No início até as pessoas mais próximas questionavam se eu não iria mais pintar. Existe aquele incômodo até que os outros se acostumem, mas uma hora acontece. Alguns anos depois, vi que cada vez mais mulheres estavam platinando o cabelo e deixando até branco. Incentivo muitas através das redes sociais a assumirem suas versões naturais. Mas sou da opinião de que precisamos fazer o que temos vontade, por isso não garanto que um dia não vou pintar de novo. O segredo é ter estilo, chegar nos lugares e erguer sempre o rosto".
Wladia Góes (@wladiagoes), 45 anos, figurinista
"A natureza sempre fala mais alto"
"Sou uma mulher preta que assumiu seus cabelos crespos sem o menor problema. Quando era pequena, alisava por influência da família, mas assim que tive autonomia suficiente, deixei que eles tomassem sua forma natural. Já ouvi muitas piadas, olhares estranhos e sorrisos de canto de boca por causa disso, mas honestamente nunca liguei. Por volta dos 30 anos comecei a perceber a presença de alguns fios brancos. Pouco tempo depois, comecei a pintá-los de vermelho. Não para escondê-los, mas porque achava a cor muito bonita. Mantive esse hábito por quase 20 anos. Porém, quando cheguei aos 50, era como se os fios estivessem pedindo para que eu parasse com aquilo. Já não tinham a mesma saúde. A natureza é mais forte do que qualquer coisa.
Foi simples tomar a decisão. Tinha como referência minha mãe, uma mulher feliz, bonita e tranquila, que assumiu seus grisalhos aos 40 anos. Mas é engraçado como o diferente tende a incomodar as outras pessoas. Não ouvi uma palavra de incentivo, só críticas. Diziam que iria ficar com cara de velha, de doente, infeliz, solitária, mal-amada. Mas eu estava tranquila. De lá para cá, já até raspei a cabeça. Acho uma sensação maravilhosa, poderosa, e que nos permite recomeçar literalmente do zero.

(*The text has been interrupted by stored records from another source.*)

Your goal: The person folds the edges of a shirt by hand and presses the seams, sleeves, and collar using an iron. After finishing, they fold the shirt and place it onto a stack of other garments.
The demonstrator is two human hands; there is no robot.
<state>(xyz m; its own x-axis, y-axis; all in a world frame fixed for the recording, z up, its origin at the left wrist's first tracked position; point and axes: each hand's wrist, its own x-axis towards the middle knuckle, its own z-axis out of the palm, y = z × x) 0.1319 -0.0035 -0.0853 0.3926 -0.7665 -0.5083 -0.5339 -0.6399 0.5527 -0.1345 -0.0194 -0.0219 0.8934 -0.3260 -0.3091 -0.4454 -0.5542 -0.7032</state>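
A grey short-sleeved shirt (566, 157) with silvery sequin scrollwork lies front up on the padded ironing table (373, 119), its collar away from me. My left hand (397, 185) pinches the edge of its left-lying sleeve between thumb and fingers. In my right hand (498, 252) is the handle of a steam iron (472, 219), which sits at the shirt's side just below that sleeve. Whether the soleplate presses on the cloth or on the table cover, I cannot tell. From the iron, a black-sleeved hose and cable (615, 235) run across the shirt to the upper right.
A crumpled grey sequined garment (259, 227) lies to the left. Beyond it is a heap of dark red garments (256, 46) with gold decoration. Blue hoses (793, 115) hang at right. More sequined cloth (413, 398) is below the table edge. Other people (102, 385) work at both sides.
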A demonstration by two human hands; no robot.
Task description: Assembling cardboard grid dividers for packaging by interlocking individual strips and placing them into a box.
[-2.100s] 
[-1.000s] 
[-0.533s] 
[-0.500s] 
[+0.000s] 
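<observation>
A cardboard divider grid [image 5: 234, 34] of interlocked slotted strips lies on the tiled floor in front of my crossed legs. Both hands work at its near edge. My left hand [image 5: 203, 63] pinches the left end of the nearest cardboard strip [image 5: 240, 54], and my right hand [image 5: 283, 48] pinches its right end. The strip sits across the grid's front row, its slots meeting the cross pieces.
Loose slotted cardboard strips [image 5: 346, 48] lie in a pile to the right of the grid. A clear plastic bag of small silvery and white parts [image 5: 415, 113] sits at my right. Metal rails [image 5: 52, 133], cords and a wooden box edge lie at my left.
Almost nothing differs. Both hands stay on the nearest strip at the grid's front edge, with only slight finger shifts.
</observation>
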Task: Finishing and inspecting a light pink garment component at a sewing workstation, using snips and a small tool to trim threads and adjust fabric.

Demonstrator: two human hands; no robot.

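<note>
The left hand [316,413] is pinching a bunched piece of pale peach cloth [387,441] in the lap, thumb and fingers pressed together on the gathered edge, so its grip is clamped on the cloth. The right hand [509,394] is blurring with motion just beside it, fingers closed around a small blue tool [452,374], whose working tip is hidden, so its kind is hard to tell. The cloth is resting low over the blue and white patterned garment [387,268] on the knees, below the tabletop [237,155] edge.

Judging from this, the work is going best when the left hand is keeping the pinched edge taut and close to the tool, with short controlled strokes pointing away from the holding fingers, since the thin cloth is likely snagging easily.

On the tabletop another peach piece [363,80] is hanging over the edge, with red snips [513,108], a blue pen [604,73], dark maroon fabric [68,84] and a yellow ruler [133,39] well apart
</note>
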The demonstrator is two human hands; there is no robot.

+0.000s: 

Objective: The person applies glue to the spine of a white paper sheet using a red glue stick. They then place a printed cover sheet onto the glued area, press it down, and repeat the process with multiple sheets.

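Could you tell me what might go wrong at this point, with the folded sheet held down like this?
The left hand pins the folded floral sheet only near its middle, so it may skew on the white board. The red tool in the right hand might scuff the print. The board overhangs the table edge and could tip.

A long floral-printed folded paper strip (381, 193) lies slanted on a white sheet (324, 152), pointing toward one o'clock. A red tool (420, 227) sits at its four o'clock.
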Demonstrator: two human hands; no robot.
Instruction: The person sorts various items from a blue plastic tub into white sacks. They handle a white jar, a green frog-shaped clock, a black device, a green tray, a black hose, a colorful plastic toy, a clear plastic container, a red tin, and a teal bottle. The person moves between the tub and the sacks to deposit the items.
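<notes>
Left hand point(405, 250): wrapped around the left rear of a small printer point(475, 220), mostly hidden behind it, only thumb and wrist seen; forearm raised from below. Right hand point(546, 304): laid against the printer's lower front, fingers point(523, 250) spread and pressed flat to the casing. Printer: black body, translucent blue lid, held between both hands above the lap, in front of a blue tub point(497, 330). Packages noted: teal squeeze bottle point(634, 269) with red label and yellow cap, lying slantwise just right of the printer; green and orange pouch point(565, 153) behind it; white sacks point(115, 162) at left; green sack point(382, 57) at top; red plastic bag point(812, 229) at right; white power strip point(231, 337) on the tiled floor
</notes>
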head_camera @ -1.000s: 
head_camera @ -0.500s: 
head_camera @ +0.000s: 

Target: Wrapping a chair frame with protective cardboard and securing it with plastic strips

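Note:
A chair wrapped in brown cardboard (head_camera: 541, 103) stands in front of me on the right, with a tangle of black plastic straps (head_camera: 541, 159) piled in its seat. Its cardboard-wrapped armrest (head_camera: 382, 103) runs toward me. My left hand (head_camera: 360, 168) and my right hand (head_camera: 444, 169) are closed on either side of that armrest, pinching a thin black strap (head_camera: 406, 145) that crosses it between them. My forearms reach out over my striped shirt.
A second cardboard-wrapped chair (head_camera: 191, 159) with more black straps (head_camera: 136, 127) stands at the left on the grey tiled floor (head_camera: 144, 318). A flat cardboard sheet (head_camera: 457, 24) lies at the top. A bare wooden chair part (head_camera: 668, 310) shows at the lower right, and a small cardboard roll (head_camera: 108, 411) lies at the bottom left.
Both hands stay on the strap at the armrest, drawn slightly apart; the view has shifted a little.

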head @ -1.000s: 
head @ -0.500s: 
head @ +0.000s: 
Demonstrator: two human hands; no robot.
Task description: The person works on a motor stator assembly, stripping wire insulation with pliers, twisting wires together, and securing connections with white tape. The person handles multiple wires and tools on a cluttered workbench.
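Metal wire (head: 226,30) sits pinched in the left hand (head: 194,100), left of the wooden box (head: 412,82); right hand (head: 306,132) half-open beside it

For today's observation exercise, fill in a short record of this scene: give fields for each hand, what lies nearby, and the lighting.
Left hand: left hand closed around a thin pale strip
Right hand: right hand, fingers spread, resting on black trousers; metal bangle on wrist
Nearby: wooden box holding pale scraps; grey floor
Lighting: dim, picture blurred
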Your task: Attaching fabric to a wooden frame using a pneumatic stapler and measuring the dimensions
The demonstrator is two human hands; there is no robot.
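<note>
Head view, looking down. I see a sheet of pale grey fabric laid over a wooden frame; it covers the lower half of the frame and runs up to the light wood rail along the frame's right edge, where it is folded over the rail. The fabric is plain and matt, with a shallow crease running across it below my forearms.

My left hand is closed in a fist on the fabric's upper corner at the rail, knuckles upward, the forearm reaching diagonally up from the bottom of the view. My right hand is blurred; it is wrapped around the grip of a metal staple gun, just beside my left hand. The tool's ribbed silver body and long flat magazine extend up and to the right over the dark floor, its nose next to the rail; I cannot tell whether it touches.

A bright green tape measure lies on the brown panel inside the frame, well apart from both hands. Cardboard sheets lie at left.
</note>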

Hoje em dia sinto como se fosse o meu 'momento de vingança'. Com o movimento pela grisalhice, pela primeira vez passei a receber olhares de apoio, encantamento. Muitas pessoas nem acreditam que sejam meus fios naturais. Mas percebo que as mulheres estão compreendendo que o cabelo branco é vida, é beleza e ele não nos define. É somente uma forma de libertação, de impor um direito que é nosso por definição. Gosto dele dessa forma e pretendo seguir assim".